» **PROBLEM TO WORK ON**
This exercise calls for the line with "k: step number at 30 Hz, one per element", the line with "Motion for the", and all lines between them in the material below, output exactly and with no other lines.

== Segment start ==

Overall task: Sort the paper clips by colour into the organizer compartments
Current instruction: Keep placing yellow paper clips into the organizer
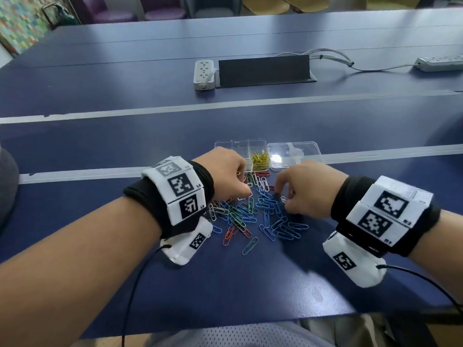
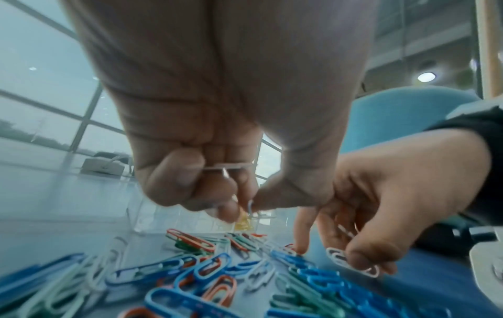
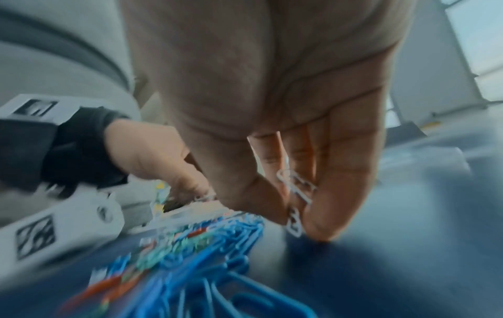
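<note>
A heap of paper clips in blue, green, red and white lies on the dark blue table. Behind it stands a clear organizer; its right compartment holds yellow clips. My left hand hovers over the heap's far left with fingers curled, gripping white clips in its fist. My right hand is at the heap's right edge and pinches white clips between thumb and fingers, its forefinger tip touching the table.
The organizer's clear lid lies flat, hinged open to the right. Farther back are a white power strip, a black cable flap and another strip at the right. The table's front edge is close to my body.
</note>
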Motion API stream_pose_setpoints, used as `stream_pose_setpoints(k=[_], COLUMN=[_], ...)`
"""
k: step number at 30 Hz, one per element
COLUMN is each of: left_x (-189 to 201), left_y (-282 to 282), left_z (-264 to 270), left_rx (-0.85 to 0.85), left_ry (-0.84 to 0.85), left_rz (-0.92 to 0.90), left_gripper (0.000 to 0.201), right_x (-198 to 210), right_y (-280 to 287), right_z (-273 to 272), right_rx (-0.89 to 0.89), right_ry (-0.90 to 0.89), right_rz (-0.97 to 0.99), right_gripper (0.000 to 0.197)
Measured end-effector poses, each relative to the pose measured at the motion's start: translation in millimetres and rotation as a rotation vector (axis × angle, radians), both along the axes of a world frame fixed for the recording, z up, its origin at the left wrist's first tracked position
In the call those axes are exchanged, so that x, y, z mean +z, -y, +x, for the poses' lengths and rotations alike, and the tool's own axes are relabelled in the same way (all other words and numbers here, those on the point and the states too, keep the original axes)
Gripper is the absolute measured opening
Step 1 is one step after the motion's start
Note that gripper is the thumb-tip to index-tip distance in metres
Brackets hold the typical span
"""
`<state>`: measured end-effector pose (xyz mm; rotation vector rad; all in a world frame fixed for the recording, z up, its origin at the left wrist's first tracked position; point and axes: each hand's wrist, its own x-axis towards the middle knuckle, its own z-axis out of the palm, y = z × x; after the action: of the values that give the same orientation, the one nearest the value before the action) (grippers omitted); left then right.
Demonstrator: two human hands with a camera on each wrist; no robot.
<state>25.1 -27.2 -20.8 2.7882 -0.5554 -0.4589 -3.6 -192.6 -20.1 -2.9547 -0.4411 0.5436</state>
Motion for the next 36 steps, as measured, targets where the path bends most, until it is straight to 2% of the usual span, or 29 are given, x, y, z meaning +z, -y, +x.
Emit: stream_pose_setpoints(k=[2,7,9,13,17,20,26,29,32,34,36], left_x=[3,5,3,2,3,2,-4,-7,-6,-5,-6], left_y=[-5,-13,-14,-13,-9,-6,-4,-4,-3,-1,1], left_z=[0,-1,-2,-2,-2,-1,2,2,-1,-3,-3], left_rx=[0.064,0.138,0.153,0.108,0.115,0.118,0.024,-0.001,-0.027,-0.05,-0.07], left_ry=[-0.04,-0.2,-0.226,-0.217,-0.235,-0.241,-0.156,-0.069,-0.029,-0.006,0.013], left_rz=[-0.07,-0.227,-0.284,-0.281,-0.23,-0.19,-0.084,-0.02,0.01,0.056,0.094], left_gripper=[0.021,0.018,0.009,0.014,0.017,0.017,0.034,0.03,0.009,0.022,0.025], right_x=[0,-3,-3,-6,-9,-12,-10,-11,-9,-7,-6], right_y=[5,6,1,-10,-19,-24,-24,-21,-20,-20,-21], right_z=[7,29,33,37,37,37,36,36,33,31,28], right_rx=[-0.105,-0.47,-0.512,-0.485,-0.23,-0.163,-0.172,-0.171,-0.162,-0.152,-0.139], right_ry=[-0.051,-0.256,-0.272,-0.22,0.011,0.077,-0.01,-0.01,0.004,0.012,0.026], right_rz=[0.111,0.565,0.616,0.513,0.144,0.039,0.044,0.056,0.061,0.068,0.071], right_gripper=[0.026,0.017,0.023,0.028,0.027,0.023,0.025,0.026,0.023,0.019,0.018])
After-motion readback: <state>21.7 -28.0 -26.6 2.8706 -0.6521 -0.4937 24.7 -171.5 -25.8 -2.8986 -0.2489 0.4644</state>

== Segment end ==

» **RESPONSE FOR THIS EXERCISE**
k: step number at 30 Hz, one per element
COLUMN is each of: left_x (-189 to 201), left_y (-282 to 282), left_z (-264 to 270), left_rx (-0.85 to 0.85), left_ry (-0.84 to 0.85), left_rz (-0.92 to 0.90), left_gripper (0.000 to 0.201), right_x (-198 to 210), right_y (-280 to 287), right_z (-273 to 272), right_rx (-0.89 to 0.89), right_ry (-0.90 to 0.89), right_rz (-0.97 to 0.99), right_gripper (0.000 to 0.197)
Measured end-effector poses, each relative to the pose measured at the motion's start: translation in millimetres and rotation as a rotation vector (axis × angle, radians), both along the axes of a world frame fixed for the recording, z up, its origin at the left wrist's first tracked position
In the call those axes are exchanged, so that x, y, z mean +z, -y, +x, for the poses' lengths and rotations alike, and the tool's own axes are relabelled in the same way (all other words and numbers here, those on the point and the states too, keep the original axes)
Gripper is the absolute measured opening
Step 1 is one step after the motion's start
Note that gripper is the thumb-tip to index-tip distance in metres
Brackets hold the typical span
"""
`<state>`: measured end-effector pose (xyz mm; rotation vector rad; all in a world frame fixed for the recording, z up, its origin at the left wrist's first tracked position; point and axes: each hand's wrist, its own x-axis towards the middle knuckle, its own z-axis out of the palm, y = z × x; after the action: of the values that give the same orientation, the one nearest the value before the action) (grippers omitted); left then right.
Demonstrator: two human hands with a camera on each wrist; no robot.
<state>25.1 -27.2 -20.8 2.7882 -0.5554 -0.4589 -3.6 -192.6 -20.1 -2.9547 -0.4411 0.5436</state>
Motion for the next 36 steps, as measured, targets where the path bends most, until it is straight to 2% of the usual span, or 29 are given, x, y, z meaning +z, -y, +x.

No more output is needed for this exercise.